#### What you should do:
Would you reproduce, without any alteration, the lines from the opening line of the entries through the line that has "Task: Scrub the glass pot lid" in it?

#### Source material:
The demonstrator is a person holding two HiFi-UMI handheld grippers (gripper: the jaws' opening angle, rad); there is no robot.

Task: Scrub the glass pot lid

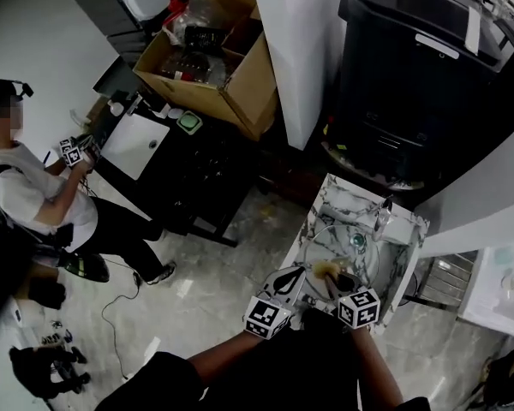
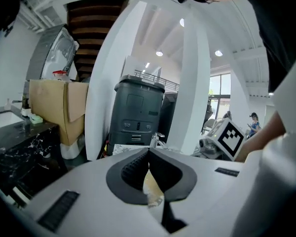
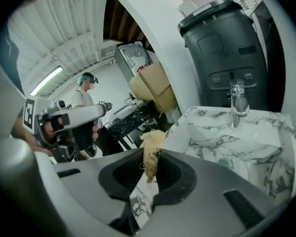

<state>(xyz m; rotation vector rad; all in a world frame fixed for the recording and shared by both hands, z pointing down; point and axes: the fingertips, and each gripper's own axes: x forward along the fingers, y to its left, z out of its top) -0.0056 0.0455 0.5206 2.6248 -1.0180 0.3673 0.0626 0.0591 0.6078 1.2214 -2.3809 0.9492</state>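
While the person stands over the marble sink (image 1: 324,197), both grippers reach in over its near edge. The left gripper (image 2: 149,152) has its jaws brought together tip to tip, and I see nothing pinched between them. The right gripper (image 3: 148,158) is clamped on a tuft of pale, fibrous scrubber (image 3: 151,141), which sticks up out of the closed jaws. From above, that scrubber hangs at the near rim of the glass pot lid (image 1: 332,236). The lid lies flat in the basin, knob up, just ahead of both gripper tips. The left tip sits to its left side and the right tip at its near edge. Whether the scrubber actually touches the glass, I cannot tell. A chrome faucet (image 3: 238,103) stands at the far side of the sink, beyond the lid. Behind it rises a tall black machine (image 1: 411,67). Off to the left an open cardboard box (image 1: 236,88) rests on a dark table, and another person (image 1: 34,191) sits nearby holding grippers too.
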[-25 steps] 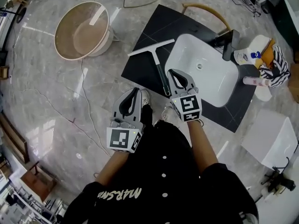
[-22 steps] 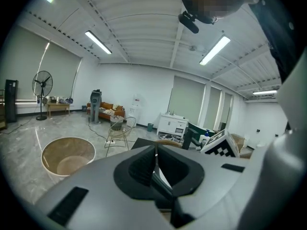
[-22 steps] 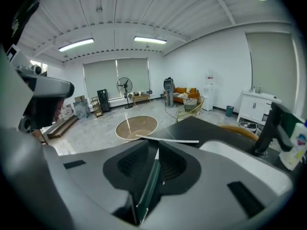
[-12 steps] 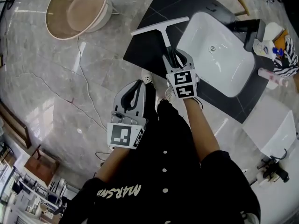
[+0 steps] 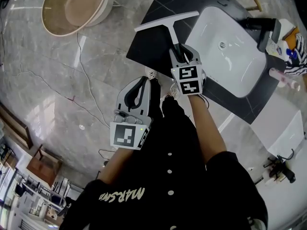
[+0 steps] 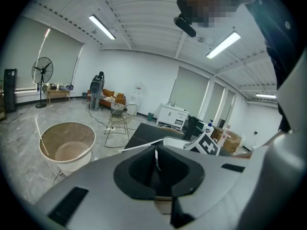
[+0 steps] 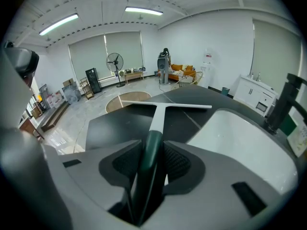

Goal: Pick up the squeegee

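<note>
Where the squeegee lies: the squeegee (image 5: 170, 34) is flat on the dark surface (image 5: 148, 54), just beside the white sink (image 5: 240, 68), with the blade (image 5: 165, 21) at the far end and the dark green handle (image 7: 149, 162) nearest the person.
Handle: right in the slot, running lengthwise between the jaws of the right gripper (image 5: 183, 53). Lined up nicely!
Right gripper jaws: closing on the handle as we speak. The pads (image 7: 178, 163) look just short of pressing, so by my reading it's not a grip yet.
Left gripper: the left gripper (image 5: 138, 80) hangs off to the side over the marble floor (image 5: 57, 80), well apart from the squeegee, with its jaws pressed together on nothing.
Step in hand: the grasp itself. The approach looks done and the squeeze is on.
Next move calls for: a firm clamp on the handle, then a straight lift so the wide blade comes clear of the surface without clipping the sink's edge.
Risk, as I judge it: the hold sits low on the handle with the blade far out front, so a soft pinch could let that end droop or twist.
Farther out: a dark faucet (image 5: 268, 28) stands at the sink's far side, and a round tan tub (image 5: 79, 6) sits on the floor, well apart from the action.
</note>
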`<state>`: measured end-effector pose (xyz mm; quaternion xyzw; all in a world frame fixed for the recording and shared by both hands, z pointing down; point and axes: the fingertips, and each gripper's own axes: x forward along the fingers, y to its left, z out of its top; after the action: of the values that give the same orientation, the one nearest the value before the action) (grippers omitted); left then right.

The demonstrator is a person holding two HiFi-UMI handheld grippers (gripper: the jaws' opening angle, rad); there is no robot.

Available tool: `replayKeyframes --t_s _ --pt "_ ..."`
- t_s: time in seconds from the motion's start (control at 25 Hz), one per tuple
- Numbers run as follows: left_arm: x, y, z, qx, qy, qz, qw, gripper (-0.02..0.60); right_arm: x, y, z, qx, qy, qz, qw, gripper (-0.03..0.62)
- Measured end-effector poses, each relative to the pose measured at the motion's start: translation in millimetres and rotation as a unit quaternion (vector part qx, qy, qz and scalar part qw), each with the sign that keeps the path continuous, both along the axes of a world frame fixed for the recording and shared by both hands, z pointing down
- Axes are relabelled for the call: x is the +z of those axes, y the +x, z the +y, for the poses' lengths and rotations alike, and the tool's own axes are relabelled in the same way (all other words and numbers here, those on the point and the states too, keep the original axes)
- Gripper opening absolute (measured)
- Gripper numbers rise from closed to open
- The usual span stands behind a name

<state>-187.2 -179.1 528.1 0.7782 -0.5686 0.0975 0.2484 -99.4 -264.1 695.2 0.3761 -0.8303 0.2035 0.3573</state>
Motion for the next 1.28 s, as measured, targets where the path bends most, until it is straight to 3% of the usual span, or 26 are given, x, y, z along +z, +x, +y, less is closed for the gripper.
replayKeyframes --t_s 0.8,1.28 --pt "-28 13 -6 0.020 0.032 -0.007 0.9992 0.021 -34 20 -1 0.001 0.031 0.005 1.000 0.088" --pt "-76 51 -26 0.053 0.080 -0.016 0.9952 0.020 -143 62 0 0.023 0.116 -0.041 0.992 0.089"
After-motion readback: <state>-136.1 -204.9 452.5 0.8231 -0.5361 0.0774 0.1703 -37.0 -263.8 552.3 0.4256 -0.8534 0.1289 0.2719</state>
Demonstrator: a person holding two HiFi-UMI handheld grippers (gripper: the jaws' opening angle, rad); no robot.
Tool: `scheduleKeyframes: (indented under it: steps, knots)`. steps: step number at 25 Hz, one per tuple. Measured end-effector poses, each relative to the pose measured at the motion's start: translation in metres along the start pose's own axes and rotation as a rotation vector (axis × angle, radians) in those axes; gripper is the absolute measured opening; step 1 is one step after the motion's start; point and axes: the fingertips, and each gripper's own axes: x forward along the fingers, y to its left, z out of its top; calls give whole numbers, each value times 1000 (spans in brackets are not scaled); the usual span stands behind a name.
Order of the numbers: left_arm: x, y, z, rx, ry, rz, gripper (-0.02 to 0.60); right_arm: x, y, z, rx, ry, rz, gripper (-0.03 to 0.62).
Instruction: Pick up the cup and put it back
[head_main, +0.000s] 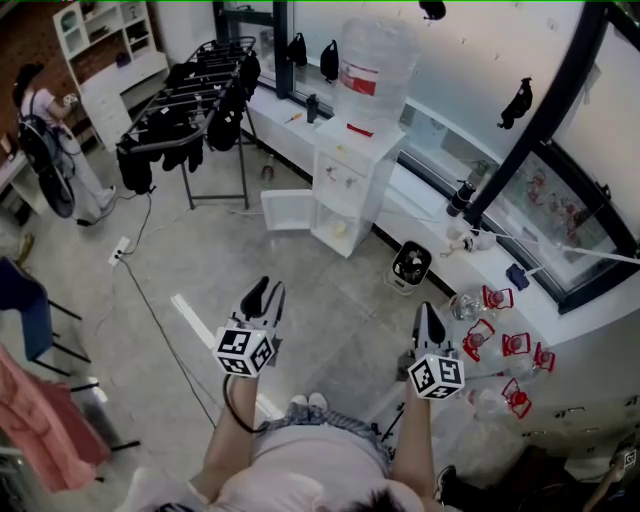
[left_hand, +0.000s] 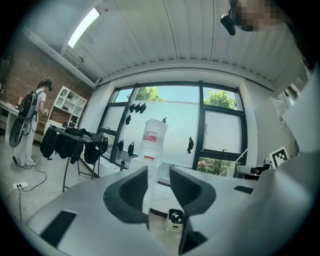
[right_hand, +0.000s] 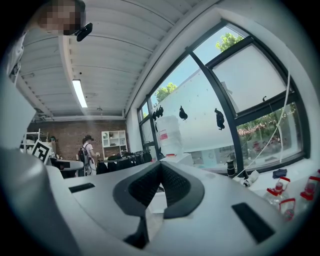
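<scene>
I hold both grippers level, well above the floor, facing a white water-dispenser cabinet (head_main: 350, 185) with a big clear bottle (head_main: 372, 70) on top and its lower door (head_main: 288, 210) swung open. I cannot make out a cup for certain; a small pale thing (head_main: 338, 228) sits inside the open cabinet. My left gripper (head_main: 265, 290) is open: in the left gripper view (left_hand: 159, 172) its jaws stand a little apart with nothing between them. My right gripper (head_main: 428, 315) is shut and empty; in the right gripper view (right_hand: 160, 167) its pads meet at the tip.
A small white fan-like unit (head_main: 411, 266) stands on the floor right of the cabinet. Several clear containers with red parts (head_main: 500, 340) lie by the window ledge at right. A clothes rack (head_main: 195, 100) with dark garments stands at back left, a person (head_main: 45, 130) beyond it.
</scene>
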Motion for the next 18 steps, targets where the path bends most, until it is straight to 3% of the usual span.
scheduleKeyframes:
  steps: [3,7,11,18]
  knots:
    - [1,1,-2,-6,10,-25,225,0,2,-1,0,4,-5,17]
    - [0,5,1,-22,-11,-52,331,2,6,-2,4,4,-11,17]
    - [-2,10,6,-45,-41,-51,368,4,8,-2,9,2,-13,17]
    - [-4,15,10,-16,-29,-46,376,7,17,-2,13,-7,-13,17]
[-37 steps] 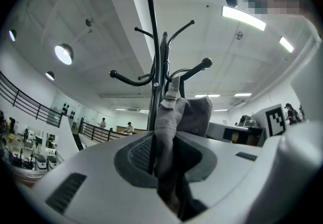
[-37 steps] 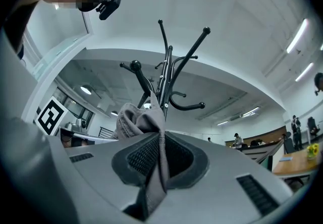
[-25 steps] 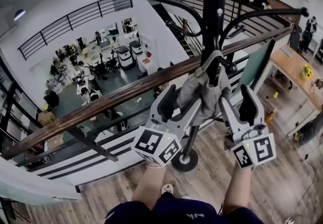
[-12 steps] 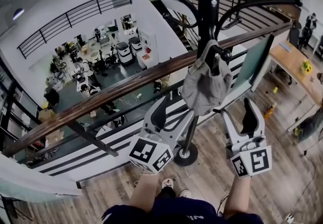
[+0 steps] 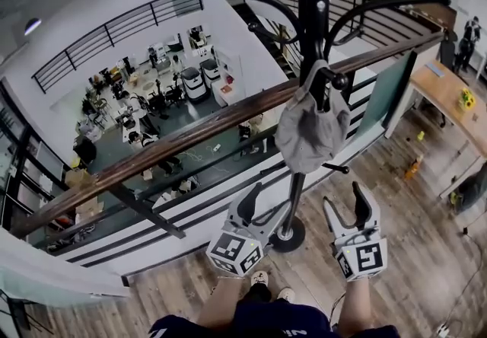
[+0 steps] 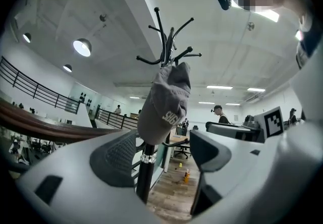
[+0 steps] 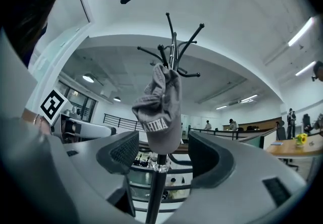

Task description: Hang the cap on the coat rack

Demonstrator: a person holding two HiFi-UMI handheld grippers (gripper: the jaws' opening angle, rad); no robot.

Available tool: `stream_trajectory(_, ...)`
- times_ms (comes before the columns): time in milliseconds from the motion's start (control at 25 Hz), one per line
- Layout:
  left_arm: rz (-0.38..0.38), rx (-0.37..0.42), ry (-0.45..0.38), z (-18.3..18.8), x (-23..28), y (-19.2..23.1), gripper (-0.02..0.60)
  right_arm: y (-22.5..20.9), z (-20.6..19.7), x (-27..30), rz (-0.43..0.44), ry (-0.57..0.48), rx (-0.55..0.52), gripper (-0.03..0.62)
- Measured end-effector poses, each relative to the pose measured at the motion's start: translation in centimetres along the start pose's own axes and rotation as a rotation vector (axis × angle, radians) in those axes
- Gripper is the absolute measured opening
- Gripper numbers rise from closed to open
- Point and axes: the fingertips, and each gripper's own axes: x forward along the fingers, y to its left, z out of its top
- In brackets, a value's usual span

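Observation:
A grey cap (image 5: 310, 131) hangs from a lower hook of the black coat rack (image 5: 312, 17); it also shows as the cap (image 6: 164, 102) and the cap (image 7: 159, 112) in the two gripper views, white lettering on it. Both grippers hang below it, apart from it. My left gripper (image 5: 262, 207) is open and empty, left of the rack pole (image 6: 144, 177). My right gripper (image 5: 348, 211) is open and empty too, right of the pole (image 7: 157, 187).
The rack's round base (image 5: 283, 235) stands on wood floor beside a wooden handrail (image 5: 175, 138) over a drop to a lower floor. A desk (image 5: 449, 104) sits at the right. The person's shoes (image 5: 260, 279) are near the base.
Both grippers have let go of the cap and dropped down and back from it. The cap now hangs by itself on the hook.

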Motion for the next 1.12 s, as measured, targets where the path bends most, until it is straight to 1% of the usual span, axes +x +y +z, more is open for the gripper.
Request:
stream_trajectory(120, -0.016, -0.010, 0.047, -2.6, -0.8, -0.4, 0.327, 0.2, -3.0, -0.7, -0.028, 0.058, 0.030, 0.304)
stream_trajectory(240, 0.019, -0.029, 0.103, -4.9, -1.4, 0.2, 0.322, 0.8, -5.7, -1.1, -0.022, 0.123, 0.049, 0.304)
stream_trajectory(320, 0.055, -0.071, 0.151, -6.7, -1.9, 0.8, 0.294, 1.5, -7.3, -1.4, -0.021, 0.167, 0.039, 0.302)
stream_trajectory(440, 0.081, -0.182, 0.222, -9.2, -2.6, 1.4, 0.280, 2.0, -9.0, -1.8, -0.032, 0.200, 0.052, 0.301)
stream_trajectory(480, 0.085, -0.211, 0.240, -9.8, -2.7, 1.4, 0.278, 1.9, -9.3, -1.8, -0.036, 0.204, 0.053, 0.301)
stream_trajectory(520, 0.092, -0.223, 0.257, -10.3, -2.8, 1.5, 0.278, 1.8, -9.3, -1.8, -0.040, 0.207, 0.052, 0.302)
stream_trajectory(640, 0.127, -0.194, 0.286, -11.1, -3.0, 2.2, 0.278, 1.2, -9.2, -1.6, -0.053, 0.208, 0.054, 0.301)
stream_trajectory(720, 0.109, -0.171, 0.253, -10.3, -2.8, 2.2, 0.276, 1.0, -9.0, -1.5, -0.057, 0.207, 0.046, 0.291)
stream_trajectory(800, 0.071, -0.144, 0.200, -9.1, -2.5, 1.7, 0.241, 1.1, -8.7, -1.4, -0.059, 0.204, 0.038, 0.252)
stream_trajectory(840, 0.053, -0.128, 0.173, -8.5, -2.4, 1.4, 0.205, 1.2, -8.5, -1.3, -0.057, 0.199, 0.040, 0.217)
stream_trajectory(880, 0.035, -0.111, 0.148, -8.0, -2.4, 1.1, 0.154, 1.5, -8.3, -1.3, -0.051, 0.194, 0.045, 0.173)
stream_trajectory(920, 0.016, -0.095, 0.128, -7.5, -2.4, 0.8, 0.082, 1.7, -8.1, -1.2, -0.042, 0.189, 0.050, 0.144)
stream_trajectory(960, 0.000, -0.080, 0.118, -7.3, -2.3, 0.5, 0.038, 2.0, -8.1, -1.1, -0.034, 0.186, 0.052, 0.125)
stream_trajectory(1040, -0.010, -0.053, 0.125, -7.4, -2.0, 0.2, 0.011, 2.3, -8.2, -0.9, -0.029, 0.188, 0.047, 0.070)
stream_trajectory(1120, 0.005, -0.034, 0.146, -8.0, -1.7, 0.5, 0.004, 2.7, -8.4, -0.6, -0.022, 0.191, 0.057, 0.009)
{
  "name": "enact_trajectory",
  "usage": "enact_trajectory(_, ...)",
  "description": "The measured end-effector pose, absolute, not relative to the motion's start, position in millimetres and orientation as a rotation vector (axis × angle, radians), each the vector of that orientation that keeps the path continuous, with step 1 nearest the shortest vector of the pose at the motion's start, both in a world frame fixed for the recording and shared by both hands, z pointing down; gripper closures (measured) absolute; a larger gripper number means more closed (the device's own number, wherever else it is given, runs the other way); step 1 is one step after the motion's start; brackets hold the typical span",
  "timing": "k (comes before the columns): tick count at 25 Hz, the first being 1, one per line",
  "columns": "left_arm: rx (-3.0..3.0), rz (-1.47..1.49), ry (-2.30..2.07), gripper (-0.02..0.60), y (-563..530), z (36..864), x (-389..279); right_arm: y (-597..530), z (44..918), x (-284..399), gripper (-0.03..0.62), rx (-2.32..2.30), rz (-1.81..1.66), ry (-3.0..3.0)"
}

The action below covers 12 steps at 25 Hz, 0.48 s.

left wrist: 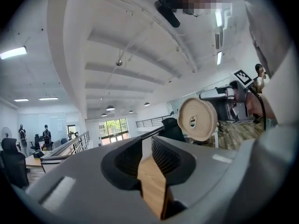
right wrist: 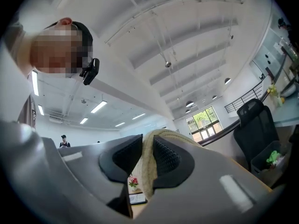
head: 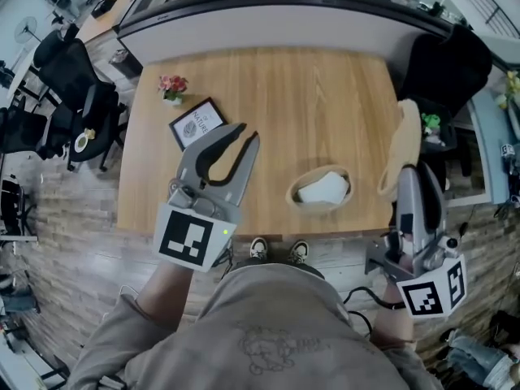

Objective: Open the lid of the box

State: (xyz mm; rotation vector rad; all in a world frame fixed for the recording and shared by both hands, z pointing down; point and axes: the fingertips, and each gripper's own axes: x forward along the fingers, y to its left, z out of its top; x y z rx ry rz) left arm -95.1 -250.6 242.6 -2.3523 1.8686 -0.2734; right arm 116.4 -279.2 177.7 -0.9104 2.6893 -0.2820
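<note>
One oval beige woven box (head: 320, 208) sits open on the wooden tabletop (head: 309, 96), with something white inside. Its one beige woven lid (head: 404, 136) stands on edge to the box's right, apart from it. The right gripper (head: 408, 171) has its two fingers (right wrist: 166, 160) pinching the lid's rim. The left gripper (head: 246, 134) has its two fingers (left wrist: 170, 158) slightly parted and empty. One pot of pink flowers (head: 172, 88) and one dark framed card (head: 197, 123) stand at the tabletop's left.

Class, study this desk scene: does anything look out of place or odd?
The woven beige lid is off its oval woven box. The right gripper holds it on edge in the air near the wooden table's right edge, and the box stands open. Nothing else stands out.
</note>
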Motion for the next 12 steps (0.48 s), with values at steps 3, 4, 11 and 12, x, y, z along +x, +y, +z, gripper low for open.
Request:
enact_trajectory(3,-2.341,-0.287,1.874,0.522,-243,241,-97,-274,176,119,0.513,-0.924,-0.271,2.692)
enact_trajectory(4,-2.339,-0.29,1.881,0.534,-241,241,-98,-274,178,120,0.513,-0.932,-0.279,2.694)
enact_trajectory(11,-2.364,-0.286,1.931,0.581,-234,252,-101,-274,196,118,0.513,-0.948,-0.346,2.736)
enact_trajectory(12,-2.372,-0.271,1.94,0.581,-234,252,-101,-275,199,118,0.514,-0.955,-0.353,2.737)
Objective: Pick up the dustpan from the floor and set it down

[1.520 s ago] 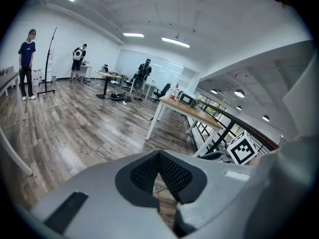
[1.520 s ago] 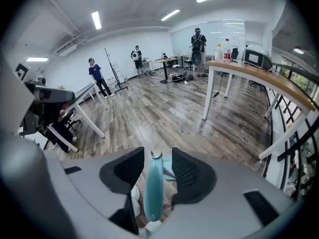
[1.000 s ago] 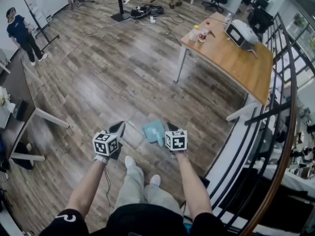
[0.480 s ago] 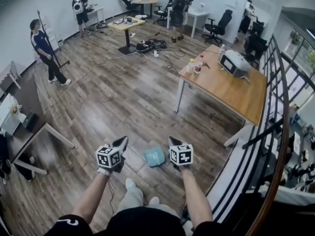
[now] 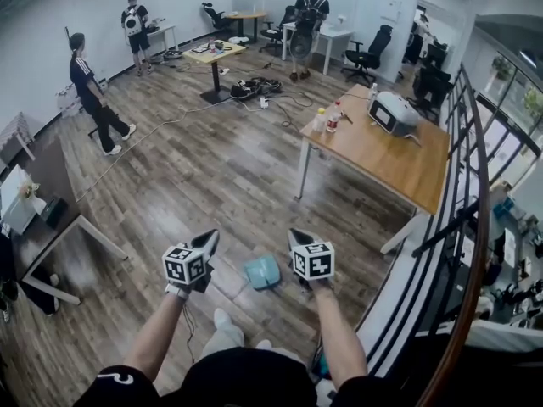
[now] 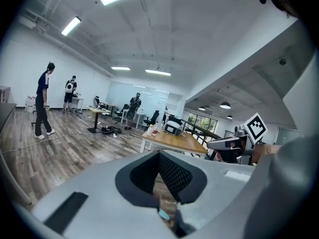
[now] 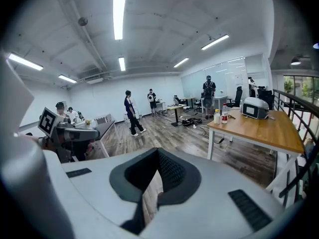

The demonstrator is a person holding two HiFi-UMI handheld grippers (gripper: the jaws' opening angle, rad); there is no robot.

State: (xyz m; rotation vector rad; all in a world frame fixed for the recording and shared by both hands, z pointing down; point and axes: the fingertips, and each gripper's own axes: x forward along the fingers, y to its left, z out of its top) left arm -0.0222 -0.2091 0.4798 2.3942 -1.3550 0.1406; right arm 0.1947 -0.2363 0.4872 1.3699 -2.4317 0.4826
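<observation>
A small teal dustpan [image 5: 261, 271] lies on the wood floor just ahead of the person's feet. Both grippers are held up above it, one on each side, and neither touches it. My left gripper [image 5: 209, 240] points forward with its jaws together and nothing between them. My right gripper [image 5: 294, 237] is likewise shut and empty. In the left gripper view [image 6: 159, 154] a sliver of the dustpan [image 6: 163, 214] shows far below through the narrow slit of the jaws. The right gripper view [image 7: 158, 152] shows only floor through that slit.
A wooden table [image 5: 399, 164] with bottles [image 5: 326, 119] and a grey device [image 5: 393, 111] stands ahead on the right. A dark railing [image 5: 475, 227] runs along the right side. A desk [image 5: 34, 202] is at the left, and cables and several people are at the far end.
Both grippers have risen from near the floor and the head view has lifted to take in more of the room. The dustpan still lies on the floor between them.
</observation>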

#### Answer box:
The demonstrator is a person holding two HiFi-UMI handheld grippers (gripper: the jaws' opening angle, rad); there is no robot.

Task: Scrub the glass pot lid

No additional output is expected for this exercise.